(DATASET ENTRIES)

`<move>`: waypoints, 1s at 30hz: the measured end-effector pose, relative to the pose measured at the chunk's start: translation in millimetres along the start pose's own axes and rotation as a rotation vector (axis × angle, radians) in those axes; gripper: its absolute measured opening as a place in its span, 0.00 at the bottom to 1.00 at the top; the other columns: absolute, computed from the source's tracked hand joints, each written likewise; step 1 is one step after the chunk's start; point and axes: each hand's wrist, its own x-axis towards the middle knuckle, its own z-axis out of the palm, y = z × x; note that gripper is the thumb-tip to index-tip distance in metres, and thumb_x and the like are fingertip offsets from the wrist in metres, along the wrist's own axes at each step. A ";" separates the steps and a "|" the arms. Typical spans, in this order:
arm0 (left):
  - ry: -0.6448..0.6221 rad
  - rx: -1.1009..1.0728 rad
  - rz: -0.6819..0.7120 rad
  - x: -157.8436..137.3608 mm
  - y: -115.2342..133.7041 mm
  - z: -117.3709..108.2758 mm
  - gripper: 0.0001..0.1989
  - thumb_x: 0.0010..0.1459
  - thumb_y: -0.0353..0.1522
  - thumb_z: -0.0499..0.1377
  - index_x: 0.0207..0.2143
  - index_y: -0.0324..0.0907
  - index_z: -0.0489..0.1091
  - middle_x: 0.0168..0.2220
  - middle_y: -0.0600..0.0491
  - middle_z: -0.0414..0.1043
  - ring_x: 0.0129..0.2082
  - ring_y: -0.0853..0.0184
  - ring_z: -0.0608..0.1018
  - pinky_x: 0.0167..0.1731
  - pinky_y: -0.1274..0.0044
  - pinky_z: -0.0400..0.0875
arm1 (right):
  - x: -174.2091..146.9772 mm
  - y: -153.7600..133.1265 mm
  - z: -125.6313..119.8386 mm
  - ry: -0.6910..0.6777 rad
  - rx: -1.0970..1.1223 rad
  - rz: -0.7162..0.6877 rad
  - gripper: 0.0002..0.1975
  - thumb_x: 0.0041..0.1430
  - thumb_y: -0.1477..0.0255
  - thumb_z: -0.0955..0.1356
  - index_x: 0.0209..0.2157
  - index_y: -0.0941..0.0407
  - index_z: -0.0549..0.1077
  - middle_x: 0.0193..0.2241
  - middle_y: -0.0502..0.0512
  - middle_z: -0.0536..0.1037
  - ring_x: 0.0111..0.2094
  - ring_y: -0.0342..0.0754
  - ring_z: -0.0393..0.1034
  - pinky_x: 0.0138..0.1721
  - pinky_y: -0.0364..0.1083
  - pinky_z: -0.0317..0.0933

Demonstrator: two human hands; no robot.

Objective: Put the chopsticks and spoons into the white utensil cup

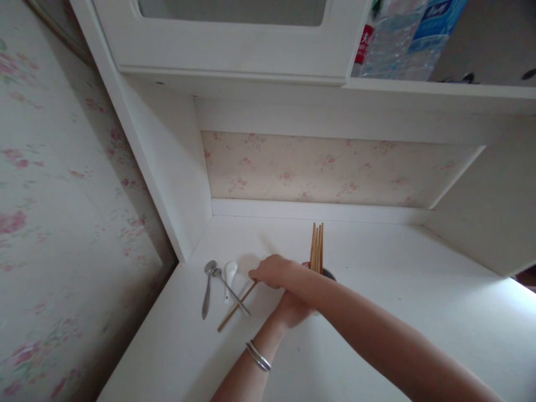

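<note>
right hand (272,271) pinches a chopstick (230,316); stay firm there, easing clear of the crossing spoon (233,293). left hand (295,308) at the cup (330,274), grip hidden, can't tell.

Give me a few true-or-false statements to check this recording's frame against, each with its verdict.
1. The right hand holds a chopstick. True.
2. The silver bangles are on the right wrist. False: they are on the left wrist.
3. The right forearm crosses over the left arm in this view. True.
4. Only one spoon lies on the white surface. False: three do, one white spoon and two metal spoons.
5. Several wooden chopsticks stand upright near the left hand. True.
</note>
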 end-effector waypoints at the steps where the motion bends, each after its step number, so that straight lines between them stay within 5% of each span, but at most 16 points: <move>1: 0.003 0.021 0.008 0.3 1.1 0.4 0.37 0.46 0.30 0.65 0.60 0.47 0.59 0.61 0.45 0.60 0.61 0.48 0.62 0.61 0.60 0.50 | -2.8 1.6 -3.3 -0.002 0.001 0.011 0.15 0.55 0.79 0.68 0.45 0.54 0.74 0.38 0.62 0.81 0.39 0.57 0.77 0.35 0.51 0.69; 10: -0.055 0.014 0.026 -0.4 13.0 2.9 0.28 0.46 0.32 0.67 0.51 0.41 0.68 0.52 0.43 0.71 0.53 0.51 0.70 0.53 0.62 0.64 | -14.4 5.7 -13.6 0.123 0.076 0.209 0.15 0.63 0.68 0.63 0.43 0.63 0.75 0.41 0.74 0.78 0.43 0.64 0.75 0.36 0.57 0.70; 19: -0.056 -0.153 0.024 -0.6 13.9 7.7 0.31 0.44 0.33 0.70 0.51 0.39 0.67 0.51 0.42 0.72 0.52 0.53 0.72 0.52 0.64 0.65 | -31.5 18.3 -21.7 0.420 0.175 0.378 0.13 0.66 0.73 0.58 0.48 0.59 0.69 0.41 0.68 0.78 0.42 0.58 0.75 0.39 0.52 0.66; 22: -0.032 -0.213 0.051 0.4 13.1 9.8 0.36 0.43 0.33 0.71 0.54 0.40 0.62 0.54 0.41 0.69 0.54 0.55 0.71 0.54 0.65 0.63 | -46.6 25.5 -25.2 0.691 0.385 0.325 0.13 0.67 0.75 0.57 0.50 0.55 0.64 0.42 0.60 0.78 0.41 0.51 0.75 0.39 0.47 0.64; 26: -0.011 -0.215 0.050 0.7 13.1 10.4 0.38 0.43 0.34 0.71 0.55 0.41 0.59 0.54 0.42 0.68 0.54 0.56 0.70 0.55 0.65 0.61 | -79.4 36.8 -27.0 1.155 0.942 0.209 0.13 0.65 0.69 0.62 0.50 0.51 0.58 0.38 0.53 0.79 0.33 0.46 0.75 0.36 0.46 0.66; 30: 0.003 -0.157 0.001 0.3 11.1 8.7 0.41 0.42 0.35 0.72 0.56 0.43 0.57 0.51 0.45 0.70 0.51 0.58 0.72 0.54 0.66 0.62 | -119.3 52.8 -24.4 1.429 1.253 0.225 0.22 0.58 0.64 0.68 0.52 0.50 0.60 0.38 0.53 0.80 0.30 0.45 0.75 0.34 0.46 0.69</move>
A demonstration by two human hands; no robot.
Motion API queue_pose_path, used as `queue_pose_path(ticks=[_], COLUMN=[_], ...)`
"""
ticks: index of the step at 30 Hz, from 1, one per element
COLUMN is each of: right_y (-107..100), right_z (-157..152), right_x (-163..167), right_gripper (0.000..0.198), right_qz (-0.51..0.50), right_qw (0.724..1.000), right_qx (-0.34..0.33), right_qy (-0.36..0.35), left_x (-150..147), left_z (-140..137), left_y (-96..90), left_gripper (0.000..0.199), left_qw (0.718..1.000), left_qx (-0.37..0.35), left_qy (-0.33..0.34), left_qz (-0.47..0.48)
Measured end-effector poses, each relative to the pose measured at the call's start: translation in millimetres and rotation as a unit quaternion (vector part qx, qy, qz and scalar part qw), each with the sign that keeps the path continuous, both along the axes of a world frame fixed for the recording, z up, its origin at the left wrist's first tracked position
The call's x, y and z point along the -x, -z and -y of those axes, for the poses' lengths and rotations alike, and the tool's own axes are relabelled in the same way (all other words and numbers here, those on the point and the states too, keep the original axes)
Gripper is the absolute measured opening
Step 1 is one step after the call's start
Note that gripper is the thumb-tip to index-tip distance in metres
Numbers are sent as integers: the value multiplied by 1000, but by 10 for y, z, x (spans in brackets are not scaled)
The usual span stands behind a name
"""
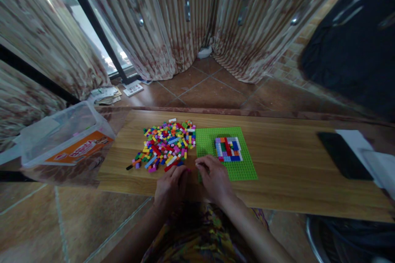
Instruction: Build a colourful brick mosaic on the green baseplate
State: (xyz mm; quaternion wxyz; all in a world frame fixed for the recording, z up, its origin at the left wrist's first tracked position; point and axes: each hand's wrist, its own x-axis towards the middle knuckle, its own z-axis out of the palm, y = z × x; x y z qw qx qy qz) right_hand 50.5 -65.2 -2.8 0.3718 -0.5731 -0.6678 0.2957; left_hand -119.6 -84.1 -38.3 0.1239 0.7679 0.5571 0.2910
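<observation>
A loose pile of small colourful toy building bricks (166,144) lies on the table (286,160). Beside it on the right is a flat green baseplate (247,168), and a squarish build (228,148) of white, blue, red and other bricks stands on it. My left hand (171,183) rests at the pile's near edge with curled fingers; a speck of pink shows at its fingertips, too small to name. Over the baseplate's near left corner, my right hand (214,177) has thumb and forefinger closed together. Whatever it may hold is hidden.
A clear plastic box (66,131) with an orange label stands at the left. On the right lie a dark flat object (344,155) and white paper (354,139). Striped curtains (166,37) hang beyond the table. Dark cloth (354,57) is at the far right.
</observation>
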Motion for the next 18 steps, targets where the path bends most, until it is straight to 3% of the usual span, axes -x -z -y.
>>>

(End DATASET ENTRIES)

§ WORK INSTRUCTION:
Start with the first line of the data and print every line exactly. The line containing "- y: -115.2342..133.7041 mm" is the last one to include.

§ ANSWER SPACE:
`<move>`: waypoints, 1s at 30hz: the measured end-effector pose, relative to the pose measured at the chunk's start: translation in millimetres along the start pose's own axes and rotation as a rotation vector (axis × angle, radians) in those axes; gripper: its absolute measured opening as a place in its span, 0.00 at the bottom to 1.00 at the top; the other columns: absolute, computed from the source's tracked hand joints, each written likewise; step 1 is one step after the chunk's start; point and axes: each hand's wrist, its own x-axis towards the middle knuckle, its own z-axis out of the palm, y = z × x; note that gripper is the thumb-tip to index-tip distance in metres, and thumb_x and the like are fingertip offsets from the wrist in metres, along the wrist's own axes at each step. A ";" separates the steps and a "|" the arms. Typical spans, in this order:
arm0 (left):
  - ry: -0.6448..0.6221 rad
  - rx: -1.1009..1.0728 rad
  - rz: -0.6819..0.7120 rad
  - x: -157.8436..137.3608 mm
  - y: -115.2342..133.7041 mm

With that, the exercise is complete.